_Exercise brief_. Your answer should consist only of the lines from the line containing "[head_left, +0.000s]" through the last line below, each repeated exactly.

_Collected material_.

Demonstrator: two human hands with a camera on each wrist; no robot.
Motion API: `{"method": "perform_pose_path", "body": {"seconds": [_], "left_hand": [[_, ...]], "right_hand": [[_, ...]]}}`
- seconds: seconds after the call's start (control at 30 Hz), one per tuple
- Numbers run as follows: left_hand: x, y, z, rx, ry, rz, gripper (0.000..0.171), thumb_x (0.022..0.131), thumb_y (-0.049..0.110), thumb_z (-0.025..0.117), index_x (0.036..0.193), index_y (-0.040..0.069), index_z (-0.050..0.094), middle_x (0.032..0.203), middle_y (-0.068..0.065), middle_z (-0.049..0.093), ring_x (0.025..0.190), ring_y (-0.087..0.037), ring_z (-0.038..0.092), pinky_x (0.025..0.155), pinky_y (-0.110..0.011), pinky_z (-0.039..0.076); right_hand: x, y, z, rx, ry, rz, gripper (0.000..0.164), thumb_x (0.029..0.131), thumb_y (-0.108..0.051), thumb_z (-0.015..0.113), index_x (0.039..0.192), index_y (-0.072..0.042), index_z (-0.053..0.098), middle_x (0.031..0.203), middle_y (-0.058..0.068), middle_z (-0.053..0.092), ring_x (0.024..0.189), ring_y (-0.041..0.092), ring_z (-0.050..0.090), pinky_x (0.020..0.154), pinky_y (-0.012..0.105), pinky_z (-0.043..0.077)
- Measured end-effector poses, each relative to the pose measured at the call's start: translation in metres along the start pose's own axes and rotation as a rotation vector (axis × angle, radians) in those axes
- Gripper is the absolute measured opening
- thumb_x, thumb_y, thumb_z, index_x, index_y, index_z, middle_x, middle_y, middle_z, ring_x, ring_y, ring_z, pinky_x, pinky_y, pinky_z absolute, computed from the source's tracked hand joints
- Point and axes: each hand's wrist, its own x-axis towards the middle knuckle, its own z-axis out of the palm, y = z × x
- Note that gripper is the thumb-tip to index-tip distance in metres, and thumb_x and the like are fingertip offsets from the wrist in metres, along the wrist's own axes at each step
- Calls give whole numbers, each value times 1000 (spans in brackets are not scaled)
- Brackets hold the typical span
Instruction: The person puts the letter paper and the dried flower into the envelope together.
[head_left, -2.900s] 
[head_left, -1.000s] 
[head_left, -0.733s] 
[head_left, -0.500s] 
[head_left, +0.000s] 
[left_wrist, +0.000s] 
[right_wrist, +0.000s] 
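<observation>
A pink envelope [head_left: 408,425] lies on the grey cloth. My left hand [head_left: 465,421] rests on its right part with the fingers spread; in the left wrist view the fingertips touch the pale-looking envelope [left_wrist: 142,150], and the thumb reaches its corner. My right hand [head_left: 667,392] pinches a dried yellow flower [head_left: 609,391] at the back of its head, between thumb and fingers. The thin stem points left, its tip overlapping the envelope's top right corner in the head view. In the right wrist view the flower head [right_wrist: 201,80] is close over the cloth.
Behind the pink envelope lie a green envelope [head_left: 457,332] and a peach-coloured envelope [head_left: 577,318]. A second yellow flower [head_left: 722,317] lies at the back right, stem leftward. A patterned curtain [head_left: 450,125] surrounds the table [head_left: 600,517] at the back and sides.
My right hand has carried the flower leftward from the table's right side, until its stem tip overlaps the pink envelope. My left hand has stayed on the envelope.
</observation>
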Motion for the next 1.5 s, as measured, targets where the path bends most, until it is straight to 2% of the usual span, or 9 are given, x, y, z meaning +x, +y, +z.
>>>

_Response below_.
[head_left, +0.000s] 
[left_wrist, +0.000s] 
[right_wrist, +0.000s] 
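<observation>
A pink envelope [head_left: 408,425] lies on the grey cloth. My left hand [head_left: 465,421] rests on its right part with the fingers spread; in the left wrist view the fingertips touch the pale-looking envelope [left_wrist: 142,150], and the thumb reaches its corner. My right hand [head_left: 667,392] pinches a dried yellow flower [head_left: 609,391] at the back of its head, between thumb and fingers. The thin stem points left, its tip overlapping the envelope's top right corner in the head view. In the right wrist view the flower head [right_wrist: 201,80] is close over the cloth.
Behind the pink envelope lie a green envelope [head_left: 457,332] and a peach-coloured envelope [head_left: 577,318]. A second yellow flower [head_left: 722,317] lies at the back right, stem leftward. A patterned curtain [head_left: 450,125] surrounds the table [head_left: 600,517] at the back and sides.
My right hand has carried the flower leftward from the table's right side, until its stem tip overlaps the pink envelope. My left hand has stayed on the envelope.
</observation>
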Motion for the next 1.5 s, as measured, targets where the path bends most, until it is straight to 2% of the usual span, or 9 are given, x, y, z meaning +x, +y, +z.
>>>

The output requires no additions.